I am selling my hardinge tool room lathe model TFB-H. 1.5 Hp motor 230 volts. This is a real nice...



					sacramento.craigslist.org


----------



## mmcmdl (Jan 31, 2020)

Nice machine , but no threading box like the HLV-Hs ?


----------



## MrWhoopee (Jan 31, 2020)

mmcmdl said:


> Nice machine , but no threading box like the HLV-Hs ?



I had missed that. Makes it much less attractive than an HLV (and overpriced).


----------



## Briney Eye (Feb 1, 2020)

That looks like a nice one if he would come down some on the price. I have been thinking that I could probably adapt the electronic leadscrew that I've been working on to a TFB, but I don't have room for one yet. It would be more capable than an HLV if I could figure it out. For kicks I just added 0 to 10BA (British Association) threads to mine. I didn't even know they were a thing until a few days ago.


----------



## Nutfarmer (Feb 1, 2020)

Over priced no threading . Should be about three grand


----------



## Chuck K (Feb 1, 2020)

Can it be a toolroom without threading capabilities?


----------



## ACHiPo (Feb 1, 2020)

Chuck K said:


> Can it be a toolroom without threading capabilities?


Yep.  As long as the distance between the ways is greater than 1/2 swing, it's technically a toolroom lathe.


----------



## middle.road (Feb 1, 2020)

Ack, you seen one Hardinge, you've seen them all . . .   

@mmcmdl 's got away from him this past week.


----------



## Chuck K (Feb 1, 2020)

ACHiPo said:


> Yep.  As long as the distance between the ways is greater than 1/2 swing, it's technically a toolroom lathe.

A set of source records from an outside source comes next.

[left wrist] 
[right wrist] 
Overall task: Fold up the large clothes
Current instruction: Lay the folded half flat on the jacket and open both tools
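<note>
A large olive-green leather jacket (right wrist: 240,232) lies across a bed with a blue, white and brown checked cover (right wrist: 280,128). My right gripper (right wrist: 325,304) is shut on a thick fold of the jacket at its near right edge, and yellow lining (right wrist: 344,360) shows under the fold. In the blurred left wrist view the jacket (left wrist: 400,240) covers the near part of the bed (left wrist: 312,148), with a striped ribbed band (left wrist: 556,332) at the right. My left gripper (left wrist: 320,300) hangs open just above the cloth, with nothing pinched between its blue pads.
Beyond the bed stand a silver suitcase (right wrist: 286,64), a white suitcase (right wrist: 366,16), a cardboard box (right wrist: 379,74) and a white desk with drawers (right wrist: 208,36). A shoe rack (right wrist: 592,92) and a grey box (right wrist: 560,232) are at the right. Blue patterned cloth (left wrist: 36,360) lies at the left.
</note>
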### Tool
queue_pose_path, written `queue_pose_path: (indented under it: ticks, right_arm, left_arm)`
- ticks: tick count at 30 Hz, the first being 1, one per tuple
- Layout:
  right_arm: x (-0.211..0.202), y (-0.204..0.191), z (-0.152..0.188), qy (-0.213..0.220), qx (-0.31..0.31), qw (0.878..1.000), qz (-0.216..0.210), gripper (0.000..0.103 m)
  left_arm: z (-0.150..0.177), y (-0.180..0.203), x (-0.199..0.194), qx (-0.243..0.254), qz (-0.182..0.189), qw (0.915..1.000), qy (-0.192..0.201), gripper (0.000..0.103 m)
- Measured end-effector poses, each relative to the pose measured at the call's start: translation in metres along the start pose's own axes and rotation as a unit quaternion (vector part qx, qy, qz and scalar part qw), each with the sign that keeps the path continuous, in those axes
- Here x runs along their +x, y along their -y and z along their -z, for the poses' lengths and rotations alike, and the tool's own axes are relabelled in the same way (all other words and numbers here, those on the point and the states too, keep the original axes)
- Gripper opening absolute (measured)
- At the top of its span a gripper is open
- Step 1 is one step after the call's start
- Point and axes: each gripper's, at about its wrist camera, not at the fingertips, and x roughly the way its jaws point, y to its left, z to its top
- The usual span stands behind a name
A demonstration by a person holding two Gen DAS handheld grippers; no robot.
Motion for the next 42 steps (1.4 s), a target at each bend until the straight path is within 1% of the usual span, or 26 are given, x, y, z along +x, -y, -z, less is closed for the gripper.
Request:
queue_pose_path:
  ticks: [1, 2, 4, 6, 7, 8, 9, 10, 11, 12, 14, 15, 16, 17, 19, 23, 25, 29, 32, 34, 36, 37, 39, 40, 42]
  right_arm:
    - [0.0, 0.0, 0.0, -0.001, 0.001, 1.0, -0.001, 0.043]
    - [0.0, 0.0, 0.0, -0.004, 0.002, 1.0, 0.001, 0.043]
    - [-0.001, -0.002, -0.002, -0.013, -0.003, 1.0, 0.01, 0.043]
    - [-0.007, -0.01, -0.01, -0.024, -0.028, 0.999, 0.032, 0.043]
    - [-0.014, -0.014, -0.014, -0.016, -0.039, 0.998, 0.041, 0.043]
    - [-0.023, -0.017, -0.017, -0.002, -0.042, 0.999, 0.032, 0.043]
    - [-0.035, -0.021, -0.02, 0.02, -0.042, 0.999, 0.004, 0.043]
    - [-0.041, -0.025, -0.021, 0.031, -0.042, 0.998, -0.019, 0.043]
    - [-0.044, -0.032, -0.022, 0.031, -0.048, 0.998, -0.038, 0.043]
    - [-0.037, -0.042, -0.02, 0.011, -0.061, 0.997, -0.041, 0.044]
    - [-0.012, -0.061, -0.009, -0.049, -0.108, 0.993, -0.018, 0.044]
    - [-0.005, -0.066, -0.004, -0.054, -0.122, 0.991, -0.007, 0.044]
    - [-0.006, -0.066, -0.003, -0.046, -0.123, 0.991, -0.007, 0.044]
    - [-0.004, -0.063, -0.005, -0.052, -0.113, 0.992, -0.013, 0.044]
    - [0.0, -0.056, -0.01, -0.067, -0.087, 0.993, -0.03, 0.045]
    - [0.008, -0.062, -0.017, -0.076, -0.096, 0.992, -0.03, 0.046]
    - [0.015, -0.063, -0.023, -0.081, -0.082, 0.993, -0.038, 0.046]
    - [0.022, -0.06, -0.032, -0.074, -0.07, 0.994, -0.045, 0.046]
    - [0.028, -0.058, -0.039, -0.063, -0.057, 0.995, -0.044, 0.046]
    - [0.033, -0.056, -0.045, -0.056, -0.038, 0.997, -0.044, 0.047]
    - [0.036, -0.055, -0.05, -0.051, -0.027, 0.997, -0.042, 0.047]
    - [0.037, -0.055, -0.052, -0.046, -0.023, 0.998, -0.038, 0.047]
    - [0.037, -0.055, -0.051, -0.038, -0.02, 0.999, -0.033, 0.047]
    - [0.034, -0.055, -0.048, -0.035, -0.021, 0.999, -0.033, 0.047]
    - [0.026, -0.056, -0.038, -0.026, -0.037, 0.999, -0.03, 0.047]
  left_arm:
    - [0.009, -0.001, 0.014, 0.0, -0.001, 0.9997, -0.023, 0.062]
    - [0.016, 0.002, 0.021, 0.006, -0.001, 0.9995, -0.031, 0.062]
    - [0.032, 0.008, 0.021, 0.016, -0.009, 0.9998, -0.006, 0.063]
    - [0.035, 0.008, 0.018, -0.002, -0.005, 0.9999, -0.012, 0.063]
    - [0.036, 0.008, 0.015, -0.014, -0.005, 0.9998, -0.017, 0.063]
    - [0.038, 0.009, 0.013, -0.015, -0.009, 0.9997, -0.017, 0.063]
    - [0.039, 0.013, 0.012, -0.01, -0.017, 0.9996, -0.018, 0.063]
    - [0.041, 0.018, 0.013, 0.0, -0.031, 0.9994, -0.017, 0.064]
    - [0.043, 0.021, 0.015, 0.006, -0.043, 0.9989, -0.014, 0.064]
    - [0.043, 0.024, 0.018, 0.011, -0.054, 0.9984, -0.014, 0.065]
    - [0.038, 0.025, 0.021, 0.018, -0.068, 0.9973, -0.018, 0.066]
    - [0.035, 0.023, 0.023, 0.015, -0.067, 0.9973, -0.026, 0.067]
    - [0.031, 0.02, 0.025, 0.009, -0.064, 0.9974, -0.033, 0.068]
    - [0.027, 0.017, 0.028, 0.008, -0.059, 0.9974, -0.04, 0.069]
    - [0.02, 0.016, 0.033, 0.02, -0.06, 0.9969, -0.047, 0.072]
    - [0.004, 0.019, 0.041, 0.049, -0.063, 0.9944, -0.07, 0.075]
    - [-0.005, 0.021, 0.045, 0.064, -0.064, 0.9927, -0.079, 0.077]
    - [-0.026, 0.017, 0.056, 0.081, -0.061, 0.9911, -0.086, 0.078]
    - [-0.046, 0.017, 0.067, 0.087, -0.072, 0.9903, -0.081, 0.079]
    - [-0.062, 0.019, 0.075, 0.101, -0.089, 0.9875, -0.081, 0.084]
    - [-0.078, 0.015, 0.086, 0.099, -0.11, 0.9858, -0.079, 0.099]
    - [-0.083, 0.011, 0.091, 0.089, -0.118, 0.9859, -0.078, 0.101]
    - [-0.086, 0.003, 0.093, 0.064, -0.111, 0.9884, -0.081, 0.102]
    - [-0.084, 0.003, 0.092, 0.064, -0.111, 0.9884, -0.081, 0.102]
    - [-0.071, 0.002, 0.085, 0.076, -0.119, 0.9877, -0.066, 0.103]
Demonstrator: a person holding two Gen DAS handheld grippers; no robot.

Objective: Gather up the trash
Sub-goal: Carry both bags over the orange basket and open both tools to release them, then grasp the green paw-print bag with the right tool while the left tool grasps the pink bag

That's the first time I've heard that criteria. I guess that's how a 500 lb Chinese machine can be classified as a toolroom lathe. All this time I thought it was the taper attachment....


----------



## ACHiPo (Feb 1, 2020)

middle.road said:


> Ack, you seen one Hardinge, you've seen them all . . .
> 
> @mmcmdl 's got away from him this past week.
> 
> ...


This went for less than I thought--it's practically brand new.  I figured it would go for north of $20k given the condition AND the fact that it's an English Metric version.


----------



## mmcmdl (Feb 1, 2020)

Went close to 20 with the added fees and taxes etc .


----------